Exercise details: Output the entries as they appear, skipping images.

Supplied records:
::::::::::

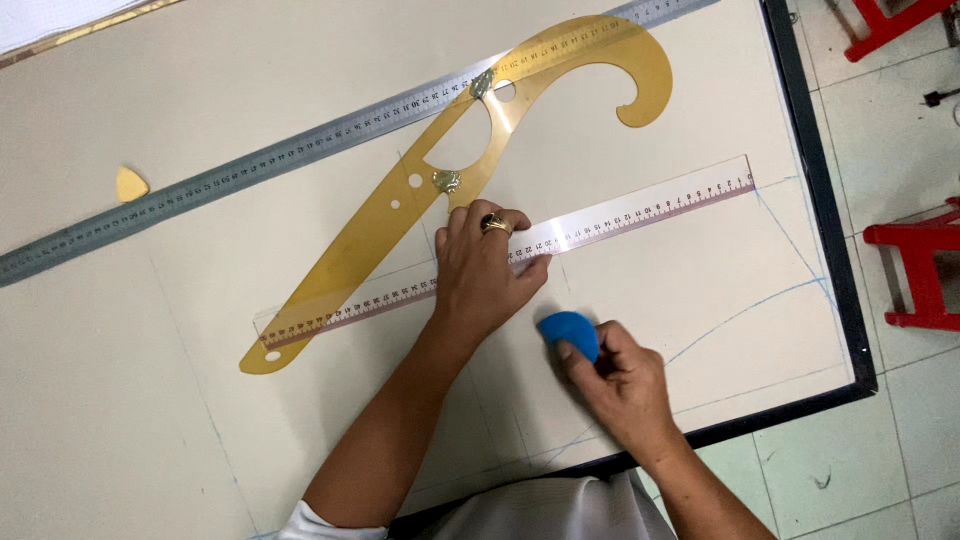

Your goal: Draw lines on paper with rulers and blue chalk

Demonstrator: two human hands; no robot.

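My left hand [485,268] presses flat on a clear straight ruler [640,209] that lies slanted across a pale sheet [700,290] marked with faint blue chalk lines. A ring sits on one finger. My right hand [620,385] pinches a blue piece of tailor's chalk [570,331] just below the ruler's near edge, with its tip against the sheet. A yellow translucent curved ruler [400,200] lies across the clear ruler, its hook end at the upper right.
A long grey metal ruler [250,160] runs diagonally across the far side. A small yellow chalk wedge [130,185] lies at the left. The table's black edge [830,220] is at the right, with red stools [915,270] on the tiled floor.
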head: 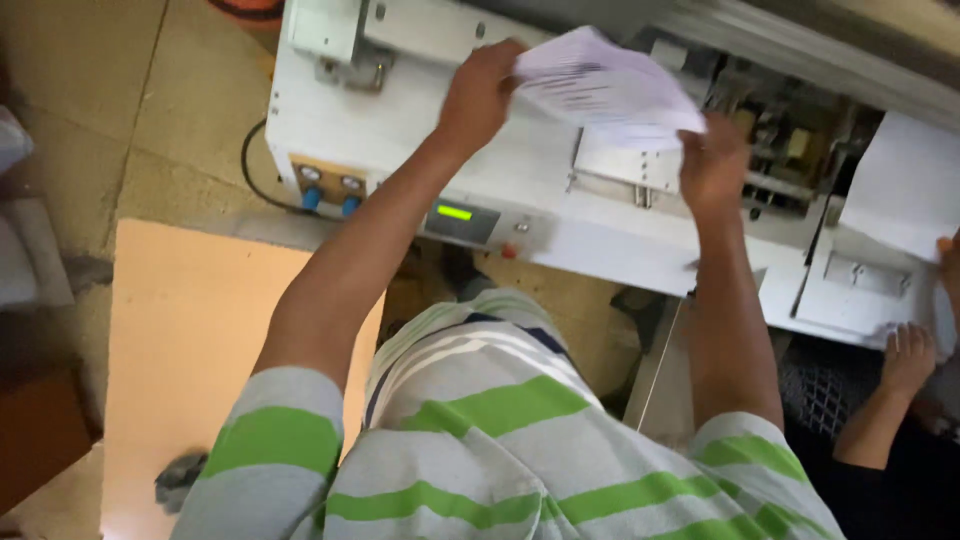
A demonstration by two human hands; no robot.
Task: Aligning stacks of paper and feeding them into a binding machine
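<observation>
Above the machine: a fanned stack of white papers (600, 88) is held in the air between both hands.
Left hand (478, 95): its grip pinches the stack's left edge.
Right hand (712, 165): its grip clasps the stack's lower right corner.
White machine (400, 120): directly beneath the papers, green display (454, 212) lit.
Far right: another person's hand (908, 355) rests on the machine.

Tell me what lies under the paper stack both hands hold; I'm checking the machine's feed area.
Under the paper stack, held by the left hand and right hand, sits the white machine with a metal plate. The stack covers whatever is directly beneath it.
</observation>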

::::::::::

Answer section:
Your goal: Draw lines on paper with rulers and blue chalk

Demonstrator: two human hands; no robot.

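My left hand [485,268] presses flat on a clear straight ruler [640,209] that lies slanted across a pale sheet [700,290] marked with faint blue chalk lines. A ring sits on one finger. My right hand [620,385] pinches a blue piece of tailor's chalk [570,331] just below the ruler's near edge, with its tip against the sheet. A yellow translucent curved ruler [400,200] lies across the clear ruler, its hook end at the upper right.
A long grey metal ruler [250,160] runs diagonally across the far side. A small yellow chalk wedge [130,185] lies at the left. The table's black edge [830,220] is at the right, with red stools [915,270] on the tiled floor.
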head: 
A demonstration by two human hands; no robot.
Task: Aligning stacks of paper and feeding them into a binding machine
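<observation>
Above the machine: a fanned stack of white papers (600, 88) is held in the air between both hands.
Left hand (478, 95): its grip pinches the stack's left edge.
Right hand (712, 165): its grip clasps the stack's lower right corner.
White machine (400, 120): directly beneath the papers, green display (454, 212) lit.
Far right: another person's hand (908, 355) rests on the machine.

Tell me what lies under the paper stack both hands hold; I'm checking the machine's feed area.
Under the paper stack, held by the left hand and right hand, sits the white machine with a metal plate. The stack covers whatever is directly beneath it.
</observation>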

This concludes the answer.